15 – BUILDING FOR SUCCESS FROM
THE FOUNDATION UP
High quality coaching remains a priority for growing the sport of tennis across Canada, and in 2015 more efforts were made to increase the number of certified coaches. Throughout the year, 38 certification courses were provided in Canada with 395 coaches being certified at various levels.
Coaches across Canada are continuing to work on becoming better as well, with over 800 coaches attending 20 professional development conferences and seminars aimed at improving their skills.
In 2015, nine clubs received top TDC (Tennis Development Centre) designations for their achievements in developing provincial, national, collegiate and international players. They are:
GOLD – Ace Tennis Burlington, Tenis Ile-des-Soeurs
SILVER – Mayfair West, Tennis Momentum Academie, Club Avantage Multisports, Ontario Racquet Club
BRONZE – Saville Sport Centre, ACE Tennis Toronto Tennis City, Academie Menard et associe
The Tennis Professionals Association (TPA) continued to be a leading resource for coaches across the country. In 2015, the TPA launched its new brand at its annual national coaching conference, which was one of its most successful events yet. Special guest Judy Murray visited both Toronto and Montreal as part of the conference, where she shared her valuable experience, wisdom, and techniques with the over 200 coaches in attendance.

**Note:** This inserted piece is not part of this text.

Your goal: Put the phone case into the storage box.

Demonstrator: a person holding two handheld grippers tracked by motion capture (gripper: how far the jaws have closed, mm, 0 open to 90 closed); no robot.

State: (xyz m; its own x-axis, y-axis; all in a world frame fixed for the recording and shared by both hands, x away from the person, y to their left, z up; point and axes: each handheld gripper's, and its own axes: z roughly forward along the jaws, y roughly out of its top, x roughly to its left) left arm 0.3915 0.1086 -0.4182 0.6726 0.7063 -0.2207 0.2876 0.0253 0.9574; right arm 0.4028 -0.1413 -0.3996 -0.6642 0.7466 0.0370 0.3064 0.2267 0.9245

Later in the year, membership hit another record with 3,000 coaches now part of the TPA. The organization continues to be recognized as the destination for coaches, with over 70 year-round facilities in Canada now employing only fully-certified and active TPA members.
Coaches need facilities in which to work and as Canadians identify a lack of year-round, indoor facilities as a top barrier to the sport, Tennis Canada and its provincial tennis association partners continue to put a strong focus on facility advocacy across the country. Support letters, resource guides and advocacy support has helped many partners in Canada establish traction and build plans to establish more year-round courts and facilities.
In addition, Calgary, Halifax and the Greater Vancouver Area have been identified as important markets to be home to regional tennis development centres, which would complement the centres already existing at Aviva Centre and Uniprix Stadium in Toronto and Montreal. Progress is being made in all three markets with the help of local advocates, partners and the PTAs.
Calgary remains the first market on target for a new facility. After reaching a land agreement with the City of Calgary in 2013, all remaining funds were raised for the construction of a regional tennis development centre which will house eight indoor hard courts. Under the leadership of Tennis Canada Board member Ron Ghitter and Tennis Alberta president Glen Scott, the new Osten & Victor Alberta Tennis Centre is scheduled to open in spring of 2016.
In Toronto and Montreal, several unique ancillary events were hosted in 2015 to bring in additional revenue. Uniprix Stadium played host to several gala events involving the Grands Ballet, the Montreal Heart Institute, the Orchestre Symphonique de Montreal as well as Tennis Canada’s first fundraising evening. At Aviva Centre, the partnership with York University continues to be strong as they hold their exams and convocation in the Centre of Excellence, plus the inaugural York University New Student Orientation Ceremony. Last year also included the successful hosting and management of the Toronto 2015 Pan Am Games tennis competition with Canada winning two medals.
As the number of events in Canada continue to rise, the need for officiating does too. The country is becoming home to top-tier talent, with three Canadians certified as international officials by the ATP/WTA/ITF joint certification program in 2015 (one chair umpire, one referee, and one chief umpire) as well as one white badge referee. There is now a total of 26 Canadian officials with ATP/WTA/ITF certifications.
Throughout the year, Tennis Canada provided staffing for over 70 events at the national, international, and professional level including the Pan Am and Parapan Am Games in Toronto. This does not include the numerous other provincial tournaments in which Canadian officials worked.
In addition, there was a strong Canadian officiating presence at the top level of the sport, with several homegrown officials working ATP and WTA events, an indication of the growing quality level of officials coming out of Canada. Training opportunities are held regularly, with 20 clinics run in six different provinces in 2015.